Carr and Fears each had 16 points for Michigan State while Scott and Carson Cooper (12) finished in double figures. Fears dished 10 assists and Jaxon Kohler led a 37-27 edge on the glass with 10 rebounds. The Spartans picked up 20 points in the paint and 12 on second chance shots. On 55 shot attempts, Michigan State made 29, shooting 14-for-27 from 3-point range.
“It’s a wild game,” Fears said in the locker room. “Some days you make every shot. Some days you miss every shot. And some days the other team makes every shot and some days they miss every shot.”
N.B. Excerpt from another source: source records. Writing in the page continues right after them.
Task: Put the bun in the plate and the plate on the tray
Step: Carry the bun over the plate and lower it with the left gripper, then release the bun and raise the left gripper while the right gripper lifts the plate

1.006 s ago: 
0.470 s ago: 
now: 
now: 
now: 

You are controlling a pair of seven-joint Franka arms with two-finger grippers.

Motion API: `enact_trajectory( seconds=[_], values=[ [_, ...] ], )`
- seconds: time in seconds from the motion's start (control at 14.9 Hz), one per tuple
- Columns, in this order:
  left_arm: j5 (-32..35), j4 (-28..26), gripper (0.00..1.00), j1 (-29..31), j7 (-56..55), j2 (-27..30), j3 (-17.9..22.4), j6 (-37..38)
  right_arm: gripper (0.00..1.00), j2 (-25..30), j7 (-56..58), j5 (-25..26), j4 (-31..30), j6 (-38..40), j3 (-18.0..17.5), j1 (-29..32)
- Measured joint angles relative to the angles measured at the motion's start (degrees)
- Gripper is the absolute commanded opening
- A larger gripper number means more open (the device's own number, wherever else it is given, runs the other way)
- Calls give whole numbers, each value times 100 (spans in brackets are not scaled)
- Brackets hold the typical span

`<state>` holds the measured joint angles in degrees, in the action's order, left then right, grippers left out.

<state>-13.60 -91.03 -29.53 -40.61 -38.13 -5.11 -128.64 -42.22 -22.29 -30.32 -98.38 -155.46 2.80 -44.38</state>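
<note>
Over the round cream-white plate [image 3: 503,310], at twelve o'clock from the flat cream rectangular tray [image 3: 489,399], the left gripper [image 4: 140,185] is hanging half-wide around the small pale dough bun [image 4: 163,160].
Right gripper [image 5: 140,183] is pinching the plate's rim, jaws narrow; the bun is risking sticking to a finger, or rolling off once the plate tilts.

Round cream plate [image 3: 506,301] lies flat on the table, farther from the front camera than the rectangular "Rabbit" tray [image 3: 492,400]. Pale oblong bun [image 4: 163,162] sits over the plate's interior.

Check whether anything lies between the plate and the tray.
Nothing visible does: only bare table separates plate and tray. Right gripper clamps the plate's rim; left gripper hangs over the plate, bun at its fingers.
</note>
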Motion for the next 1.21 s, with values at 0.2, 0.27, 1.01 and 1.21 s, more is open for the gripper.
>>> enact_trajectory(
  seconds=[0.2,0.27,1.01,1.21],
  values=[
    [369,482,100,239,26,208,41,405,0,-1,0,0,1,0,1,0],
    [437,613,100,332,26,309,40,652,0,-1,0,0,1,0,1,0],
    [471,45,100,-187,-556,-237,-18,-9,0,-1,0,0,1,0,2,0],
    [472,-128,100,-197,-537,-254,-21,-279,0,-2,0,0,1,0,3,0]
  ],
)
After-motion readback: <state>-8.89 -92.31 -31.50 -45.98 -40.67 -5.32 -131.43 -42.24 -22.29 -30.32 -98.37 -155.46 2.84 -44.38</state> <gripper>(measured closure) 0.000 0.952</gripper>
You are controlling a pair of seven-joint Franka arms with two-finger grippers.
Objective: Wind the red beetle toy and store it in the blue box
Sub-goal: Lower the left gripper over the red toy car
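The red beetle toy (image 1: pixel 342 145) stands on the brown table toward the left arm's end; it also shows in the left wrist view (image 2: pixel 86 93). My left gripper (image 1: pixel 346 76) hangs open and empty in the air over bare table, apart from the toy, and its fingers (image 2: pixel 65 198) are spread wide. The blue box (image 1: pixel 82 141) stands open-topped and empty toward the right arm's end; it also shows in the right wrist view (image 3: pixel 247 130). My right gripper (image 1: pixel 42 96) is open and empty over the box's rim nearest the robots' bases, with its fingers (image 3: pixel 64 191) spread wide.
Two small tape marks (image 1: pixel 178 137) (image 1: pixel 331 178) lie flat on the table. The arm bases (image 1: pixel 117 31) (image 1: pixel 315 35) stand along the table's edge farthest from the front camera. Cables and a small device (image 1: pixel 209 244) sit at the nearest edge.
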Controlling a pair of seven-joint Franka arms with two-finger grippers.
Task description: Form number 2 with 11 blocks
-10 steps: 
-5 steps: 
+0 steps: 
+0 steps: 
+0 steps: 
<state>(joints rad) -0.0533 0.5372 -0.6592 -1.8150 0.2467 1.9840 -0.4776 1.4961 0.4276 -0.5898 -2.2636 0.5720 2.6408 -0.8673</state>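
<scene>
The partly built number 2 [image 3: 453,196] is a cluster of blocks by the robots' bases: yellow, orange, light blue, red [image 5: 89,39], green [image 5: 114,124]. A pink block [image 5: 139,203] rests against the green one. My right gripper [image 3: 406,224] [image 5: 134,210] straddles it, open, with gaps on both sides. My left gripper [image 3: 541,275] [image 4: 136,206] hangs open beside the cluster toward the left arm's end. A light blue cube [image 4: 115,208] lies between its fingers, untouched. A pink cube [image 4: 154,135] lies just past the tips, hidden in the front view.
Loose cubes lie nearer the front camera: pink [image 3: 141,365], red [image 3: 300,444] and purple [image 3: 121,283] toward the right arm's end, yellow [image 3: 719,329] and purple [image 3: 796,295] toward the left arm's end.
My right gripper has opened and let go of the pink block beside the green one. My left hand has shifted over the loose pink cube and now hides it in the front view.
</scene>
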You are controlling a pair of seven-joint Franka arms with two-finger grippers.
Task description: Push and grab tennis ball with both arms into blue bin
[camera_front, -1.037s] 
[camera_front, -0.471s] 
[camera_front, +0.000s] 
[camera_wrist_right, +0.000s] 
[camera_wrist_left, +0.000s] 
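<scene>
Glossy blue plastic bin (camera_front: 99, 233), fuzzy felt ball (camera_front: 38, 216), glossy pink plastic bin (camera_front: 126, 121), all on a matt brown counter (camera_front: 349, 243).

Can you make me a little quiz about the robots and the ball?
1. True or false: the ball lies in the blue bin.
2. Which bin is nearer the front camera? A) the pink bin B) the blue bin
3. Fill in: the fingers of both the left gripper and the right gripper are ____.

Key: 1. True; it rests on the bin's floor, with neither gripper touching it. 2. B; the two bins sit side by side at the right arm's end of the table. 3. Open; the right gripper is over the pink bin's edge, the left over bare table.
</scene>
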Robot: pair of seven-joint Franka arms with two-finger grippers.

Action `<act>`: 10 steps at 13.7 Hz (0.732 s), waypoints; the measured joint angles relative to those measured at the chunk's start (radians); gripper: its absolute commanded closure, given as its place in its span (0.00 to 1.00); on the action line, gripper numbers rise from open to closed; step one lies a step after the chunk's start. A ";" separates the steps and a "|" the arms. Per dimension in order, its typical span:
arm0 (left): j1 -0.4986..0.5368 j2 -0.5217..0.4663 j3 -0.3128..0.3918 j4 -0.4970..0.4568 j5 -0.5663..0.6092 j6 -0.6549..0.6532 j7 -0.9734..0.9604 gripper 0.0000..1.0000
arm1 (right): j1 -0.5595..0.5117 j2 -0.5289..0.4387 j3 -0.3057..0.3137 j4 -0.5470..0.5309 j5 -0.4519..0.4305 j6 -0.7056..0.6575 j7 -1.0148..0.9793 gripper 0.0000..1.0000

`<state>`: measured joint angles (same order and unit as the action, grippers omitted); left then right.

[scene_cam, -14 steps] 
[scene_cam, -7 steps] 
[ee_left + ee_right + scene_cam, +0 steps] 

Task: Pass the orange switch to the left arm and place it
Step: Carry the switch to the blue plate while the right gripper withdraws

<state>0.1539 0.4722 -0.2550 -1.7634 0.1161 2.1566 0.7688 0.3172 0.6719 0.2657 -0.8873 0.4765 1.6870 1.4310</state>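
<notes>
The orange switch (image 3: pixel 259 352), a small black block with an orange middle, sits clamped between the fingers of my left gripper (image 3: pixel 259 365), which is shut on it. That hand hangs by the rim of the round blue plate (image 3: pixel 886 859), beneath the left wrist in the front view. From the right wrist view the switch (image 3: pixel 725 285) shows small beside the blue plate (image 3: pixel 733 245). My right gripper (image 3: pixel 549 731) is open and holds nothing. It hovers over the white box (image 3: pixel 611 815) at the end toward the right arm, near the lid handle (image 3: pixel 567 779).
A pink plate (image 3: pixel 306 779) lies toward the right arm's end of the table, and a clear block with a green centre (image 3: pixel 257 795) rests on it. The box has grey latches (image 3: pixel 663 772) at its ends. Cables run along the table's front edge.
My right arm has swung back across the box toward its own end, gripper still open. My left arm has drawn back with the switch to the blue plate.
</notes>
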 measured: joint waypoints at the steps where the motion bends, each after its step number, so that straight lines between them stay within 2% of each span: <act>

BOX SCORE: Michigan State 82, UCLA 59
Whether jet-lagged or overmatched, UCLA (17-9, 9-6) trailed on the far side of double digits for most of the game, with Tyler Bilodeau’s 22 points leading the way and guard Skyy Clark following suit with 12.
“I thought that was the best game they played all year,” Cronin said after the game. “Fourteen-for-27 from 3. They don’t shoot it like that.”
After drawing a 43-23 lead at halftime that saw Fears hit a trio of 3s, the point guard from Joliet, Illinois, wasted little time setting his career high with a fourth make from deep on his first attempt of the second frame. His 16 points mark 14 straight games in double-digit scoring.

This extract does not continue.